What we do in the Holy Communion is that strange kind of doing––that doing in which we don’t really do much at all. Our collect for tonight calls this doing “receiving,” picking up Paul’s language in his letter to Corinth. What we do is receive what Christ has already done, once and for all. Or to put it another way, as Paul also writes, what we do is “proclaim” what has already been done for us––that is, Christ’s death. But really, whether you use “receiving” and “proclaiming,” they’re both reaching for that other word that is so central for Christians: what we’re talking about here is “faith.” Faith is that strange doing where we don’t do much at all; faith is that activity of receiving the activity which is God’s alone; faith is that proclamation of something that has been proclaimed to us: that Christ died for us, a miracle which unites us all, one to another, no matter where we find ourselves along life’s way––a unity which we faithfully receive and proclaim at this Table.

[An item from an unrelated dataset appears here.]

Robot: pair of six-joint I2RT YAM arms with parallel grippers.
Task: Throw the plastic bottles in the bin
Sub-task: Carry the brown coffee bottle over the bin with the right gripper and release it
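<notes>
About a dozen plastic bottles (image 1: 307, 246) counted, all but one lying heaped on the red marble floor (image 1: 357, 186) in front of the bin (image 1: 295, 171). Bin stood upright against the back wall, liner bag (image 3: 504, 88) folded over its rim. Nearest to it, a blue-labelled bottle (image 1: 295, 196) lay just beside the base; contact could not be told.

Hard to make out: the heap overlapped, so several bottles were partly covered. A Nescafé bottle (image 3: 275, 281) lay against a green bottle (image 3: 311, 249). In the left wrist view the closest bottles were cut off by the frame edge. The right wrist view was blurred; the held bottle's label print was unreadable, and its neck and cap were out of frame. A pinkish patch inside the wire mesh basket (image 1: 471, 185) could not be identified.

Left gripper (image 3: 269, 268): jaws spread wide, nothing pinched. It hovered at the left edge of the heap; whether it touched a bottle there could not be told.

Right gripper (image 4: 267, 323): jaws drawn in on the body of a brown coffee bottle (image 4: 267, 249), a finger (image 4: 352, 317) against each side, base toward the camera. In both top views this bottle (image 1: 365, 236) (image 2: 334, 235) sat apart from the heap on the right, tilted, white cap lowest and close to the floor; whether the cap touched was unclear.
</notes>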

How good it is for us to have been given this gift by our Lord! How good it is to be reassured of Christ’s love for us, whether in this Cathedral, or at home, or in the hospital, or anywhere else in life. How good it is for us to be reassured of God’s favor and goodness towards us; that we are very members––true members!––incorporate in the mystical body of His Son, the blessed company of all faithful people; and also heirs, through hope, of His everlasting kingdom. And so, my friends, draw near with faith tonight and take this Holy Sacrament to your comfort. Amen.

[1] Gregory Dix, The Shape of the Liturgy (London: A. & C. Black, Ltd.), 744–745.

[2] John Webster, “Take this Holy Sacrament,” Confronted by Grace (Bellingham: Lexham Press, 2015), 76.